Die Insel Vieques liegt in der Karibik, in der der Nähe von Puerto Rico. Schon in vorkolumbianischer Zeit war das Eilland besiedelt. Ursprügliche Bewohner waren die Tainos, im Laufe der Jahrhunderte kamen aus Afrika verschleppte Sklaven und ab dem 19. Jahrhundert Landarbeiter aus ganz Lateinamerika hinzu. Die Einwohner litten unter verschiedensten Eroberern, Spaniern, Engländern und Franzosen. 400 Jahren Kolonialherrschaft waren aber keineswegs beendet, als Vieques nach dem spanisch-amerikanischen Krieg 1898 von den USA annektiert wurde. Es folgten Jahre von Militär- und Zwangsverwaltung. Erst 1917 erhielten die Einwohner der Insel US-Staatbürgerschaft, erst seit 1948 haben sie das Wahlrecht. 1938 begann die USA mit dem Aufbau eines Militärstützpunktes der US-Navy (Marine) in Vieques, der seitdem vor allem als Übungsplatz für scharfe Munition und als Lagerplatz für Bomben genutzt wurde.

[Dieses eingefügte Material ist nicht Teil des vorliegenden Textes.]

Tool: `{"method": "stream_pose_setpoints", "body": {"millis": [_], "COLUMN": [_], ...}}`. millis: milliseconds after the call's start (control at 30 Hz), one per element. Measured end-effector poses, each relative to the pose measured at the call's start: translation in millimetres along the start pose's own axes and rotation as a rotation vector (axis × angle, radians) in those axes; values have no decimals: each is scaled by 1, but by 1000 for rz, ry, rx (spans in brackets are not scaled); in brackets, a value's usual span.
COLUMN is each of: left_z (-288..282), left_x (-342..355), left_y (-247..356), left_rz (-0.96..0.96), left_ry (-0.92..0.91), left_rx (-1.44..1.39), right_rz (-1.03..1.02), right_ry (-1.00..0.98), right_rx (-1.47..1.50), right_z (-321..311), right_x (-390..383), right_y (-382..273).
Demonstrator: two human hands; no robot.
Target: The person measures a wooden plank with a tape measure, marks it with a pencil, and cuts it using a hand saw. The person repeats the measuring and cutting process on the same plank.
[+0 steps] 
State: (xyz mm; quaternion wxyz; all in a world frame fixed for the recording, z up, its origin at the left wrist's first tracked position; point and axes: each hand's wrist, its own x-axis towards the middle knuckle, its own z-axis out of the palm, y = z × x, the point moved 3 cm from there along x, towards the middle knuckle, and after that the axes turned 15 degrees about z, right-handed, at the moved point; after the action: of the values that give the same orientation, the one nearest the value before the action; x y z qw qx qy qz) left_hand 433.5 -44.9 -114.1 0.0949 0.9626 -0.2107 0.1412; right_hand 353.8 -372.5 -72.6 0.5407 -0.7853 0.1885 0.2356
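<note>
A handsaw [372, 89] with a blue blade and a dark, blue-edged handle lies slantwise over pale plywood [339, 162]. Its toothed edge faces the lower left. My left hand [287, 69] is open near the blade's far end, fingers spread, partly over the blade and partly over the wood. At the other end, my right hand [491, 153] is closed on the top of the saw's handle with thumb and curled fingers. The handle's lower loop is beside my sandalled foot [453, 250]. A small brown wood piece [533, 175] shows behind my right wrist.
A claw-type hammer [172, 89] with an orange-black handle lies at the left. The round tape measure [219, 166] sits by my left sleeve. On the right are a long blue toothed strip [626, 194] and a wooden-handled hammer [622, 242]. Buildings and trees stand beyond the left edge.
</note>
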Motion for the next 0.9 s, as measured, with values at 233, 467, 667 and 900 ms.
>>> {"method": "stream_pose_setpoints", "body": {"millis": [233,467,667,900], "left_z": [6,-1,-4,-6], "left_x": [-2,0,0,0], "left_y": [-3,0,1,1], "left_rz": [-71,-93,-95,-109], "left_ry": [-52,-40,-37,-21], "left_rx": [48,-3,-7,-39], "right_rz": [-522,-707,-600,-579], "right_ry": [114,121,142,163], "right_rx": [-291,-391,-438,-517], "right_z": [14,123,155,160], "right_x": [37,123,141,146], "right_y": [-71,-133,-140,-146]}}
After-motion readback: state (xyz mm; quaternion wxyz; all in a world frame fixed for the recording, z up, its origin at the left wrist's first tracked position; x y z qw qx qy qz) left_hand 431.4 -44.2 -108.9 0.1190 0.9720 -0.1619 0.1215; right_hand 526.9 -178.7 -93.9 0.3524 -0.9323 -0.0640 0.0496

Seit 1941 wurde systematisch Land enteignet und viele Familien verloren ihre Einkommensbasis. Sie mußten ihr Land zu einem von der Navy festgelegten Niedrigpreis verkaufen. Falls Ihr Besitztitel nicht anerkannt wurde, mußten sie sogar Haus und Hof innerhalb von 48 Stunden räumen. Auf diese Weise eignete sich das Militär 65 von den 82,5 km2, 75 Prozent der Insel an. Viele Leute mußten die Insel verlassen. Diejenigen Einwohner, die nicht vertrieben wurden, drängen sich auf dem verbliebenen Rest. 1947 und 1961 wurde gar die völlige Entsiedelung der Insel geplant. Die Pläne des Militärs scheiterten aber auf der politischen Ebene. Auch ein Versuch der Navy im Jahr 1964, die Südküste zu besetzen, scheiterte schließlich, als Delegationen der Einwohner in die Hauptstadt des Bundesstaates und nach Washington fuhren und bei den Behörden Protest einlegte.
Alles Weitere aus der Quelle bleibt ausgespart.